Minhas condecorações se restringem às frases oníricas, há um centeio de esperteza e esperança na formação de Clarissa que se desfaz diante do vocabulário racista - seu maior ponto de desfalque -, assim como em demais habitantes da pensão da tia a que ela completa o elenco. Belmira e Andreza são as empregadas negras do local, vistas como tresloucadas e inferiores; numa passagem, Clarissa se incomoda de Amaro (outro contraponto problemático) cumprimentar Belmira e não a ela, incomodada que a outra houvesse destaque maior, sendo ela quem é, sobrinha da dona, e, consequentemente, branca. Visões do sul de 30, do Brasil de outrora e em frente.
Erico ambienta a história durante o governo Vargas, e num estudo da formação de Porto Alegre, sua terra natal, há fundadas as afirmativas preconceituosas como estrutura da concretização do estado, que mesmo na sobrevida das camadas mais pobres, salienta-se os percursos de prejulgamento essenciais para a logística desses pares demasiadamente brancos na fixação social e cultural do lugar.

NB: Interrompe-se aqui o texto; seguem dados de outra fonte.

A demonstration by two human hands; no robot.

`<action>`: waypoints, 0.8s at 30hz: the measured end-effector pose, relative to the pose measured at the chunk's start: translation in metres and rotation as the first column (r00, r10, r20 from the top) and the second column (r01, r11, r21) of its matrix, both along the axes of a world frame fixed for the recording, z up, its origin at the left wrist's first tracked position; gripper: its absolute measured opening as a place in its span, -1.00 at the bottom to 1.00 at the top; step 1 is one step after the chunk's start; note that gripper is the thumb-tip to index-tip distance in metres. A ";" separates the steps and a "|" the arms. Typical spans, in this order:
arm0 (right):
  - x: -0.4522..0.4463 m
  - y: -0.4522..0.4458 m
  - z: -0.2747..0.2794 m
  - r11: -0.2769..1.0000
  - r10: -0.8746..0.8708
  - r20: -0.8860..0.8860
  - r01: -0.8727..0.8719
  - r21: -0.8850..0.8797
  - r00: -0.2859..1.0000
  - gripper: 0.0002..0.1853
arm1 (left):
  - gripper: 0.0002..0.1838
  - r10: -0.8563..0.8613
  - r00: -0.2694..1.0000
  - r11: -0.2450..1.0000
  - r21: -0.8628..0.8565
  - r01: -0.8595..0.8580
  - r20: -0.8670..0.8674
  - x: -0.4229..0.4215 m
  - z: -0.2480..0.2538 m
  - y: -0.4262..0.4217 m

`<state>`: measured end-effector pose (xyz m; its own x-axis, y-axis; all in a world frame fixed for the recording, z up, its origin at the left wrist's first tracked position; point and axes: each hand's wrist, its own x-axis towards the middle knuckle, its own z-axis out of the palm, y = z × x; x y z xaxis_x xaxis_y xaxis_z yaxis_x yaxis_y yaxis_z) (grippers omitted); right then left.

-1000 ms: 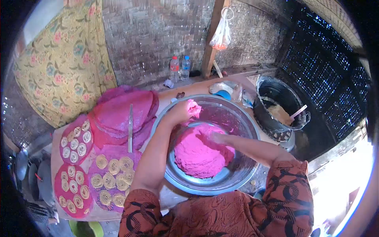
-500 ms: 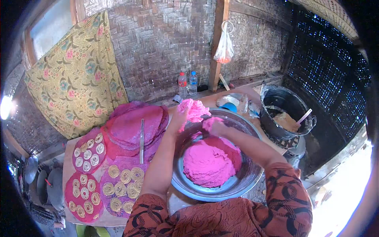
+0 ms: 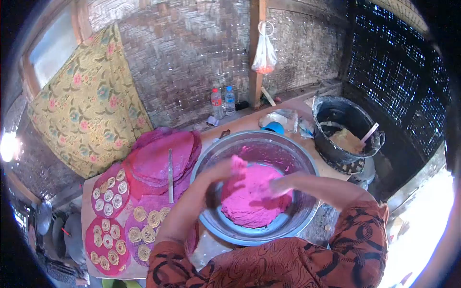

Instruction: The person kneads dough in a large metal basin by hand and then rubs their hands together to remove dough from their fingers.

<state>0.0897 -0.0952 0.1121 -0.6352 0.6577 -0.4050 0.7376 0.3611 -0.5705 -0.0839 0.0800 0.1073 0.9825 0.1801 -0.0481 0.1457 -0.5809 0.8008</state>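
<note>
A wide metal basin (image 3: 300,218) holds a large mound of bright pink dough (image 3: 252,211). My left hand (image 3: 225,170) is at the mound's upper left, with pink dough on its fingers; motion blurs them, and I cannot make out whether they grip a lump. At the mound's right side, my right hand (image 3: 283,185) touches or hovers just over the dough. Its fingers are smeared by motion too. Pink smears stick to the basin's inner far wall.
Left of the basin lie stacked pink mesh sheets (image 3: 163,153) with a flat metal strip (image 3: 170,177) on top. Coiled noodle rounds (image 3: 108,197) sit on nearby sheets. A black bucket (image 3: 331,149) with a stirring stick stands right. Two bottles (image 3: 223,103) and a blue cup (image 3: 273,127) are behind.
My left hand has come down from above the basin's far rim, where it held a clump of pink dough, to the mound. My right hand has moved nearer, onto the mound's right side.
</note>
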 end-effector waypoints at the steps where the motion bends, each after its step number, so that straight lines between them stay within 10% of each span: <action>1: 0.021 -0.008 0.016 0.996 -0.076 -0.187 0.065 -0.063 0.979 -0.41 | -0.44 -0.129 0.988 0.990 0.053 0.133 -0.080 -0.003 -0.021 -0.005; 3: 0.052 -0.021 0.040 0.912 -0.395 -0.538 0.247 -0.328 0.745 -0.38 | -0.33 -0.216 0.968 0.954 0.186 0.237 -0.125 -0.019 -0.001 -0.071; 4: 0.060 -0.031 0.051 0.652 -0.755 -0.545 0.332 -0.681 0.366 -0.30 | -0.29 -0.223 0.968 0.858 0.448 0.253 -0.120 -0.027 -0.029 -0.094; 6: 0.059 -0.038 0.067 0.650 -0.759 -0.614 0.306 -0.695 0.217 -0.24 | -0.24 -0.242 0.963 0.698 0.669 0.256 -0.115 -0.025 -0.021 -0.123; 8: 0.057 -0.038 0.069 0.760 -0.613 -0.759 0.098 -0.642 -0.220 -0.20 | -0.21 -0.272 0.933 0.639 0.681 0.357 -0.234 -0.018 -0.017 -0.133; 14: 0.082 -0.055 0.022 0.669 -0.643 -0.670 0.155 -0.727 -0.371 -0.54 | -0.25 -0.212 0.870 0.689 0.563 0.457 -0.445 0.055 0.003 -0.141; 16: 0.090 -0.057 -0.011 0.607 -0.607 -0.794 0.636 -0.477 -0.016 -0.49 | -0.28 -0.172 0.852 0.658 0.586 0.473 -0.495 0.068 -0.018 -0.133; 18: 0.090 -0.063 -0.012 0.614 -0.343 -0.837 0.776 0.144 0.427 -0.54 | -0.32 -0.118 0.985 0.935 0.320 0.153 -0.128 0.075 -0.064 -0.104; 19: 0.090 -0.065 -0.005 0.689 -0.453 -0.876 0.689 -0.225 0.167 -0.53 | -0.32 -0.067 0.998 0.980 0.188 0.066 -0.001 0.079 -0.055 -0.102; 20: 0.091 -0.066 0.002 0.689 -0.586 -0.807 0.480 -0.543 -0.072 -0.52 | -0.36 -0.097 0.987 0.909 0.415 0.035 0.129 0.087 -0.044 -0.096; 22: 0.098 -0.058 -0.015 0.723 -0.497 -0.865 0.582 -0.372 0.065 -0.56 | -0.38 -0.155 0.952 0.794 0.607 -0.039 0.264 0.095 -0.032 -0.093; 23: 0.100 -0.052 -0.023 0.767 -0.487 -0.869 0.434 -0.474 -0.089 -0.58 | -0.44 0.046 0.956 0.995 0.076 -0.070 0.290 0.098 -0.045 -0.088; 24: 0.100 -0.047 -0.023 0.801 -0.486 -0.841 0.264 -0.538 -0.240 -0.59 | -0.49 0.105 0.958 0.994 0.002 -0.109 0.268 0.101 -0.058 -0.081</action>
<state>0.1902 -0.1426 0.0889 -0.0528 0.9771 0.2063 -0.6146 0.1310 -0.7779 0.0170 -0.0015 0.0488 0.9340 0.2834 0.2175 -0.0103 -0.5871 0.8094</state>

No fluxo de incoerências, há ainda Amaro, hóspede que almeja viver de música, sonha acordado e é apercebido como introspectivo. Sua saga pode ser analisada num paradoxo com a juvenilidade de Clarissa, próxima dos 14, ele, dos 40, quando a contrasta com seu passado de menino, hoje perdido, pessimista à vida. Porém, o reflexo geracional platônico se excede com indicações ambíguas dessas observações "pueris", dito sua formatura de moça à mulher (num período que a adolescência significava transgressão ao "adultismo" precoce feminino). Mas, Veríssimo não é apático ao modelo de formação de seu período, a protagonista é limitada no campo financeiro, romântico, fraternal. Podados pelos costumes missionais da tia e da situação empobrecida dos pais - um estatuto político da Segunda República. Lhe resta fantasiar: o autor também é gentil, concede resgates infantis como demanda sua idade; ela, por exemplo, não apresenta a recíproca a Amaro, desfruta apropriadamente de seus anos.
Literatura é, ainda, representativa de seu tempo, diante de quem a faz; vivência de Erico ou não, abordar tópicos melindrosos é espairecer a crítica e interpretação do leitor, vivo. Os exemplos nas letras são de catálogo, há extensos livros ditos problemáticos, que nos acometem em analogias do senso de análise, típico, isto é ler. Porém, conceder do idealismo do criador de sua mocinha ingênua é um alerta, a desigualdade refundada no preconceito e no racismo, ditados num ritmo lírico e tenro, como se nada estivesse acontecendo.